While the impact of using foundational models is huge, it’s important to critically evaluate their quality for each use case. As a result, a typical workflow when building LLM applications often involves significant experimentation. For example, a developer building a question-answering application might test the application by providing a series of questions and manually reviewing the answers.

If the answers are inaccurate, necessary adjustments are made by either changing the prompts, conducting hyperparameter tuning, or fine-tuning the LLM and re-testing the new app revision. This manual process is highly time-consuming and repetitive, however, and only a few useful tools are available to measure app performance and quality metrics. It is also challenging to track the progress of the metrics after each revision. This is where TruLens fits into the picture.

What is TruLens?

TruLens aims to fill the gap in the LLMOps stack by supporting developers in evaluating and tracking LLM experiments. Through the novel framework known as “feedback functions,” TruLens enables programmatic evaluation of the quality of inputs, outputs, and intermediate results from LLM applications. It comes with out-of-the-box feedback functions and allows developers to build custom, tailor-made functions to suit their applications. TruLens also easily integrates with developer frameworks such as LlamaIndex and LangChain for easier consumption.

The following image illustrates the workflow for rapid LLM app development and evaluation using TruLens.


Image Credits – Truera

After building an LLM application, TruLens can be connected to the app to begin recording logs. Subsequently, feedback functions can be configured to log and evaluate the quality of the LLM app.
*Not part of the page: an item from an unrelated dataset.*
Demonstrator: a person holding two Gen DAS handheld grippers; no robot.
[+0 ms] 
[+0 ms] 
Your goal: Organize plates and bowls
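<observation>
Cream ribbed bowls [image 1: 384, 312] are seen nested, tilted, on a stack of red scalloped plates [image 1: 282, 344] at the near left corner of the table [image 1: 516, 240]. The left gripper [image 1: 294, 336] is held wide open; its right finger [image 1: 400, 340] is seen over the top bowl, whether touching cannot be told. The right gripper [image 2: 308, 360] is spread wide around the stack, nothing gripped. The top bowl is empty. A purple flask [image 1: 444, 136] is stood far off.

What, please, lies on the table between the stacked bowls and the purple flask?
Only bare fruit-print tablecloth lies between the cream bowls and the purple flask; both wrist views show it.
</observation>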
You can visualize the trend of evaluation results in the TruLens dashboard, allowing easier selection of the best LLM chain version suitable for the application.

Feedback Functions

Feedback functions provide a new method for augmenting human feedback. These functions generally use LLM-generated text as input with metadata and return a score. Feedback functions can be built with simple rule-based systems or discriminatory machine learning models such as the ones used for sentiment analysis, explicit feedback from humans (e.g., thumbs up/ thumbs down), or even another LLM. The following example shows a feedback function in action.


Image Credits – Truera

Once the functions are created, they can be used to test and evaluate the models while they are being developed. They can also be integrated with the application’s inferencing capabilities to enable monitoring at scale. This enables segmentation and tracking of the LLM performance over different LLM versions, as shown below.
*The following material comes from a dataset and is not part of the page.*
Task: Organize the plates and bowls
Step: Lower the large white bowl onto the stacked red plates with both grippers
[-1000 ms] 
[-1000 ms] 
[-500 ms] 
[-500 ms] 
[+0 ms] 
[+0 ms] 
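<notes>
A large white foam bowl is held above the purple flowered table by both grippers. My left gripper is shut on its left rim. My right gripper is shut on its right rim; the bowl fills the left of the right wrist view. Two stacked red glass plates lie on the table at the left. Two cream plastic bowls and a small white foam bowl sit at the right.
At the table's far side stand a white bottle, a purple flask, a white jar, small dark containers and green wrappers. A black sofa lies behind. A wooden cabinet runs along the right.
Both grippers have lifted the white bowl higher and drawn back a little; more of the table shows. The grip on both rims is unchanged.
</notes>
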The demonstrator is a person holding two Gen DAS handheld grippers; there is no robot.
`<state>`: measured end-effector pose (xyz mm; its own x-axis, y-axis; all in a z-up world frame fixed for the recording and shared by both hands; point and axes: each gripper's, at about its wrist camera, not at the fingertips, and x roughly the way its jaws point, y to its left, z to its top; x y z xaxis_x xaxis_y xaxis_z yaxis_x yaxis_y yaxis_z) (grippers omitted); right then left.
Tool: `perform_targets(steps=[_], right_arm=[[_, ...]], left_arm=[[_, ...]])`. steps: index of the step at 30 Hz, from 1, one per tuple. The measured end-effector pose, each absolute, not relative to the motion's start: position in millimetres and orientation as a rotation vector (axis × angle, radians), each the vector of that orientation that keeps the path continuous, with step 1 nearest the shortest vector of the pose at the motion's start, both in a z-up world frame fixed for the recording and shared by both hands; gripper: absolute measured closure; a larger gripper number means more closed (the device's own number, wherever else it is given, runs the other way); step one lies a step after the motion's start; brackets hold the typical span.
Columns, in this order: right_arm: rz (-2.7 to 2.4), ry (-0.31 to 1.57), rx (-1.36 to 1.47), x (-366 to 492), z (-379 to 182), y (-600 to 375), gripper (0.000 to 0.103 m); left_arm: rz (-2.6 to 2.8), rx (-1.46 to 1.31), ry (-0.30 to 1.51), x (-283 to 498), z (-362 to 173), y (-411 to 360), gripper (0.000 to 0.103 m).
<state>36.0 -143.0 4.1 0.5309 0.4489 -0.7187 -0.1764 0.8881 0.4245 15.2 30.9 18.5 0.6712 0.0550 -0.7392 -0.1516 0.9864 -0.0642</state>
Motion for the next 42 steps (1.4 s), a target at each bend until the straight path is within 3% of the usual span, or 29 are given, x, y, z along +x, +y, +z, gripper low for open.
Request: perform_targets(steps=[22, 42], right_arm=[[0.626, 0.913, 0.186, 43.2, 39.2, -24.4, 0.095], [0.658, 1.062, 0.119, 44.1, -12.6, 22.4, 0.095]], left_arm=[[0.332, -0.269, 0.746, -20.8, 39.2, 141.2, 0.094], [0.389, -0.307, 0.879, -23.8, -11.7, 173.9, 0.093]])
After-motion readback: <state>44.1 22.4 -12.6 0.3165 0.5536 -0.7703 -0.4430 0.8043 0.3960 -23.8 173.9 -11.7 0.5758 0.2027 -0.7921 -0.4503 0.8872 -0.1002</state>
Image Credits – Johannes Jolkkonen YouTube

Let’s look at some of the out-of-the-box feedback functions and their relevant usages,

  • Language match: This function checks the language match between the prompt and the response. Generally, a natural user will expect the response to be in the same language as the prompt, and this function is useful for checking this. It calls a HuggingFace API behind the scenes to programmatically check for the language match.
  • Response relevance: This function is useful for checking how relevant the response is to the prompt by utilizing an OpenAI LLM that is prompted to generate a relevance score. There’s also a variation of this function that enables chain-of-thought (CoT) reasoning, which outputs the reasons behind the score produced.
  • Context relevance: Similar to the response function, this too uses an OpenAI chat completion model to check the relevance of the context of the answer to its question. This function also provides a CoT reasoning variant.
  • Groundedness: This function validates if the answer is grounded in its provided source content and uses an LLM provider to achieve this. This is useful for evaluating whether the developed LLM application is hallucinating or staying true to its source material.

The full list of stock feedback functions can be found here. TruLens’s ultimate goal is to enable developers to take advantage of such feedback functions to evaluate LLM applications at scale. The ability to quantitatively assess and evaluate each version of an LLM enhances the LLMOps workflow, ultimately helping to produce more relevant, high-quality LLM applications.

Trulens Cost

One practical consideration when using TruLens is its cost. It is important to check when feedback functions utilized in the workflow rely on invoking other LLMs over APIs. When utilizing such functions, a cost-benefit analysis needs to be conducted to see if the added benefit of detecting issues with accuracy and fairness is worth it. A few ways to overcome the cost issue include,

  • Only utilizing feedback functions that rely on free implementations available from OpenAI and HuggingFace.
  • In some cases, relying on a suite of comprehensive lower-cost feedback functions can provide deeper insights than an individual higher-quality one.
  • Over time, TruLens expects more feedback functions to be incorporated that integrate low-cost mechanisms, such as using previous-generation BERT-style foundation models and simpler rule-based systems. Using such functions can also help reduce costs.